### Work required
Your reply should consist solely of the lines from the start of the material below through the line containing "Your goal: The", reproduced exactly.

### Recorded data
****************

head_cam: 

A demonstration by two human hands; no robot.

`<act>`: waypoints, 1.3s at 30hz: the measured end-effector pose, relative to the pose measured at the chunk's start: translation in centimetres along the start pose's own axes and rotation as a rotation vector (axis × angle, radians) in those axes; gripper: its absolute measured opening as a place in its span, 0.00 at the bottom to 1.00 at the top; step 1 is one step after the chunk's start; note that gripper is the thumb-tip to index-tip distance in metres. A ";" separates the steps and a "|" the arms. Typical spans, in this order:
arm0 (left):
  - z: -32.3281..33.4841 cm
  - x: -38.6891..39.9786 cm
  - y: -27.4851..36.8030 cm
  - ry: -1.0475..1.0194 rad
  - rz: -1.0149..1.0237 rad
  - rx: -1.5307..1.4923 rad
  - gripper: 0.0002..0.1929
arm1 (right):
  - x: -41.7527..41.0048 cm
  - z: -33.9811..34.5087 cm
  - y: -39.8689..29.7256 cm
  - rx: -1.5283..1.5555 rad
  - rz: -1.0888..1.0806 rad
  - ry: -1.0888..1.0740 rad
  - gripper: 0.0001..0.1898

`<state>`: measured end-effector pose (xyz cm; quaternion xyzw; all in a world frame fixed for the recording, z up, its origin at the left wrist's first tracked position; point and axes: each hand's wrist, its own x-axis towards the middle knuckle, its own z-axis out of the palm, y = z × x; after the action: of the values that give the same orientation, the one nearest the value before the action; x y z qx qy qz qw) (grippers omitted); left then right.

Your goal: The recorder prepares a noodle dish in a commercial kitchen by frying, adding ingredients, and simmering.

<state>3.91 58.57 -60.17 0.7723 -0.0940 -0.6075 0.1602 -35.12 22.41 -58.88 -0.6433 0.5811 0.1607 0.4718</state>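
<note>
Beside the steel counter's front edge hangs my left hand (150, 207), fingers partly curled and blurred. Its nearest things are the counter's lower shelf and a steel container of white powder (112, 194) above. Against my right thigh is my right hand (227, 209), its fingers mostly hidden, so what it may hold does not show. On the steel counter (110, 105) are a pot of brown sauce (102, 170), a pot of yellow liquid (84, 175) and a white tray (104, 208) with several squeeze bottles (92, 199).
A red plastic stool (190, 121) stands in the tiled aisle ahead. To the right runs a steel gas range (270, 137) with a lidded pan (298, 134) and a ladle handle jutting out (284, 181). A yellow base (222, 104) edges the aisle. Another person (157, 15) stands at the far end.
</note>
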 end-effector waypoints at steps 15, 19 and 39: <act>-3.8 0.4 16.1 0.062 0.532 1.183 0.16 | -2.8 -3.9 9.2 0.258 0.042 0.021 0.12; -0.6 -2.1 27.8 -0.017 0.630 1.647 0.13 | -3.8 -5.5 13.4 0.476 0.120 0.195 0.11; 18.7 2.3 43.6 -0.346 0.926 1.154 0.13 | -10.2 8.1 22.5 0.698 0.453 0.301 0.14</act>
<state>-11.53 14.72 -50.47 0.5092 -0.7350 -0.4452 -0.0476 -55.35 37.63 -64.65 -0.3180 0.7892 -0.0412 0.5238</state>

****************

### Solution to this task
head_cam: 

A demonstration by two human hands; no robot.

`<act>`: waypoints, 1.3s at 30hz: the measured end-effector pose, relative to the pose measured at the chunk's start: translation in centimetres along the start pose's own axes and rotation as a rotation vector (axis × angle, radians) in those axes; gripper: its absolute measured opening as a place in its span, 0.00 at the bottom to 1.00 at the top; step 1 is one step after the chunk's start; note that gripper is the thumb-tip to index-tip distance in metres. A ";" separates the steps and a "|" the arms. Typical spans, in this order:
arm0 (left):
  - z: -32.3281..33.4841 cm
  - x: -38.6891..39.9786 cm
  - y: -27.4851..36.8030 cm
  - ry: -1.0475..1.0194 rad
  - rz: -1.0149..1.0237 rad
  - rx: -1.5307..1.4923 rad
  - gripper: 0.0002..0.1929
arm1 (right):
  - x: -41.7527..41.0048 cm
  - z: -33.9811..34.5087 cm
  - y: -39.8689..29.7256 cm
  - rx: -1.5283..1.5555 rad
  - rz: -1.0888..1.0806 rad
  - ry: -1.0888..1.0740 rad
  - gripper: 0.0001..0.1898

`<state>`: measured end-effector pose (xyz cm; quaternion xyzw; all in a world frame fixed for the recording, z up, its origin at the left wrist's first tracked position; point and axes: each hand's wrist, its own x-axis towards the middle knuckle, its own z-axis out of the palm, y = z × x; after the action: of the values that give the same orientation, the one nearest the value before the action; x y z qx qy qz qw) (grippers omitted); left then right.

Your goal: The recorder prepares a noodle dish in a commercial kitchen by frying, adding ingredients, and simmering.

This output is complete, and the exercise is done.